Samuel Baron / capture d'écran YouTube

5 artistes qu’on ne manquera pas au Crossroads Festival de Roubaix

Du 7 au 10 sep­tem­bre se tient à Roubaix le Cross­roads Fes­ti­val. Axé sur l’émergence musi­cale, il présente 28 artistes prêts à décoller. On y trou­ve égale­ment des ren­con­tres pro­fes­sion­nelles et divers moments pour réfléchir à com­ment dévelop­per les musiques actuelles, et ren­con­tr­er d’autres pro­fes­sion­nels du milieu. Bref, un beau trem­plin qui, depuis 2016, a vu pass­er des artistes comme Kim­beros, Yolande Bash­ing, It It Ani­ta ou La Jun­gle. Si tous les artistes sélec­tion­nés méri­tent qu’on s’y attarde, en voici cinq qu’on ne man­quera pas sur place.

 

Samuel Baron

On com­mence très fort, dès 19h, avec ce quin­tet krautrock et post-punk polon­ais. Psy­ché, hard, élec­tron­ique, motorique, groovy, le groupe coche toutes les cas­es pour une musique entê­tante. Le chanteur est intense, les morceaux rich­es et inven­tifs : mal­gré des références très claires (on pense notam­ment à Devo), Samuel Baron réus­sit à trou­ver sa voie par­mi ses nom­breux héros.

 

Murman Tsuladze

Pour ces trois musi­ciens nés dans ce qui était encore l’URSS, le terme de post-soviétique est encore riche de sens. Car dans leur Géorgie natale, les enjeux géopoli­tiques restent com­plex­es. S’ils n’esquivent pas le sujet, les mem­bres de Mur­man Tsu­ladze le pren­nent avant tout sous un angle fes­tif. Celui des soirées dans des clubs moites, où toutes les ques­tions de fron­tières sont caduques. D’ailleurs, le chanteur joue du saz, venu de Turquie, dont la cul­ture est égale­ment forte dans le Cau­case.
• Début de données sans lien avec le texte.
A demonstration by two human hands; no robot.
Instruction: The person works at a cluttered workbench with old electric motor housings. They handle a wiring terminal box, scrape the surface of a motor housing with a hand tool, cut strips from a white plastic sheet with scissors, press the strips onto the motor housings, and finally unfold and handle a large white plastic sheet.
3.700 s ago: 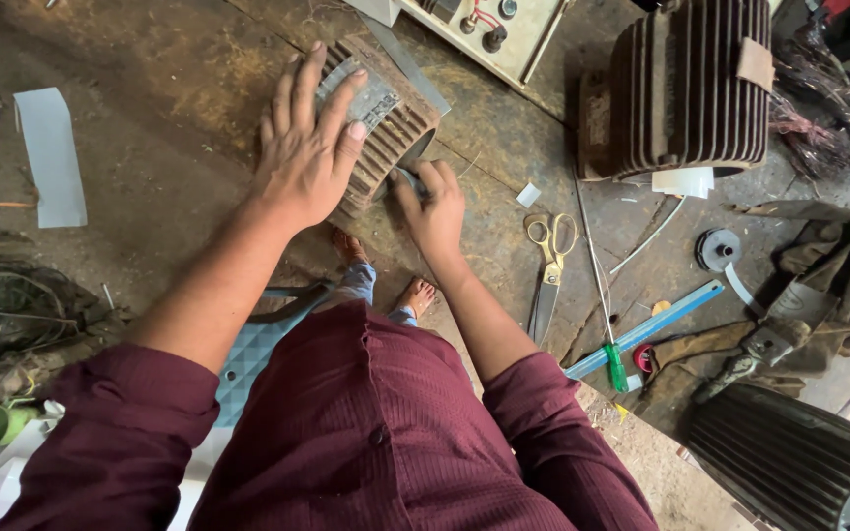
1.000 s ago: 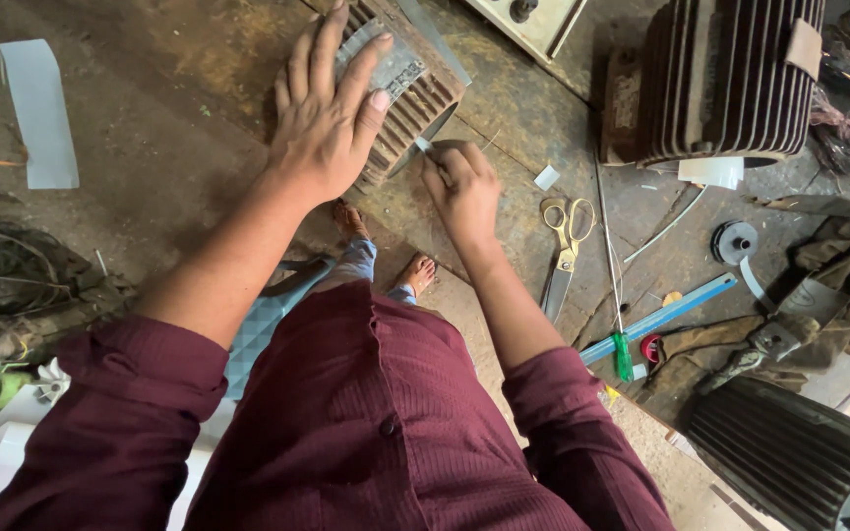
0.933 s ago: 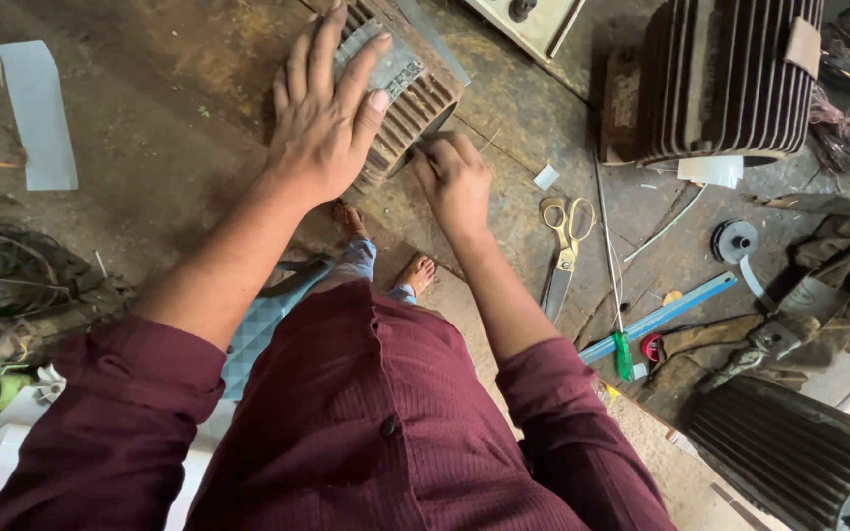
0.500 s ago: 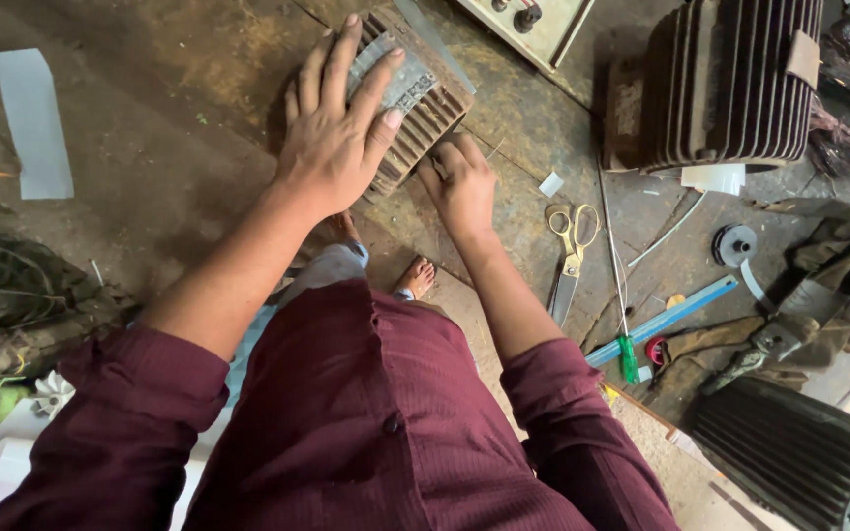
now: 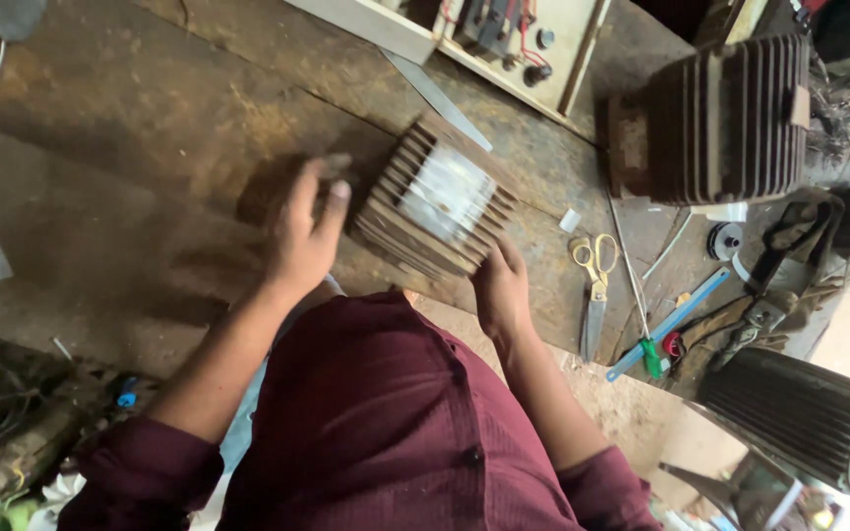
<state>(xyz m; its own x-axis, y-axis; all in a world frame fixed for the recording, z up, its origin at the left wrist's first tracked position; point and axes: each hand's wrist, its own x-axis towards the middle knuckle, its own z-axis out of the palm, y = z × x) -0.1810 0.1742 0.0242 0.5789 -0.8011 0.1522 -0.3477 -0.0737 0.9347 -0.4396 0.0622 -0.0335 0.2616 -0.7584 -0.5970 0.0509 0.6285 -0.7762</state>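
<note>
The big dark finned motor housing (image 5: 715, 118) sits on the grimy floor well to the right of the finned block (image 5: 437, 202); that block, ribbed brown with a pale plate in the middle, lies on the floor just ahead of the person's knees. The left hand (image 5: 302, 228) hangs blurred just left of the block, fingers loose and open, holding nothing; the right hand (image 5: 501, 287) rests against the block's near right edge, though whether it actually grips I can't tell. Gold-handled scissors (image 5: 593, 280) lie right of the block, a blue strip (image 5: 669, 320) past them.
</note>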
Dans leur univers loufoque, vrai et faux se mélan­gent ; le groove, lui, est bien réel.

 

Jyeuhair

Caen, nou­velle cap­i­tale du rap ? Plus de dix ans après Orel­san, ce jeune nor­mand veut lui aus­si con­quérir la start-up nation. On l’a déjà vu en pre­mière par­tie de Dis­iz, Guiz­mo ou Colom­bine, ain­si qu’aux incon­tourn­ables Inouïs du Print­emps de Bourges. Bour­reau de tra­vail, il assure textes, voix, pro­duc­tion et même réal­i­sa­tion de clips. S’il n’a pas peur de l’expérimentation, ses titres se veu­lent avant tout aus­si accrocheurs qu’un vrai morceau de pop. Quant aux paroles, à contre-courant des ten­dances à l’egotrip, elles abor­dent directe­ment les com­plex­ités du monde.

 

Cheap House

C’est l’heure de club­ber à Roubaix. Dans la veine de Meute (avec qui ils parta­gent le même label) ou de GoGo Pen­guin, les qua­tre Stras­bour­geois veu­lent imiter la pré­ci­sion des machines à l’aide d’instruments acous­tiques. Mais plutôt que la tech­no ou l’electronica, le pro­jet puise avant tout dans la house, notam­ment celle de Detroit. Les morceaux sont dépouil­lés, tra­vail­lant avant tout les struc­tures. Mais sans jamais per­dre l’énergie du live : l’absence de boucles ou de séquences leur ouvre la voie de l’improvisation.

 

Niteroy

Dernière étape : le Brésil. Si l’homme der­rière ce pro­jet, Tia­go Ribeiro, vient de Rennes, son pseu­do évoque une ville en ban­lieue de Rio de Janeiro, où vit sa grand-mère. Né d’une mère brésili­enne et d’un père por­tu­gais, le musi­cien de 25 ans s’échappe du groupe de pop Born Idiot pour abor­der la langue de ses ancêtres. En résulte une pop trop­i­cale solaire, aux gui­tares d’une infinie douceur. Et tou­jours avec ce côté sus­pendu, hors du temps, qui fait toute la magie des musiques brésili­ennes. Une par­faite manière de finir son après-midi.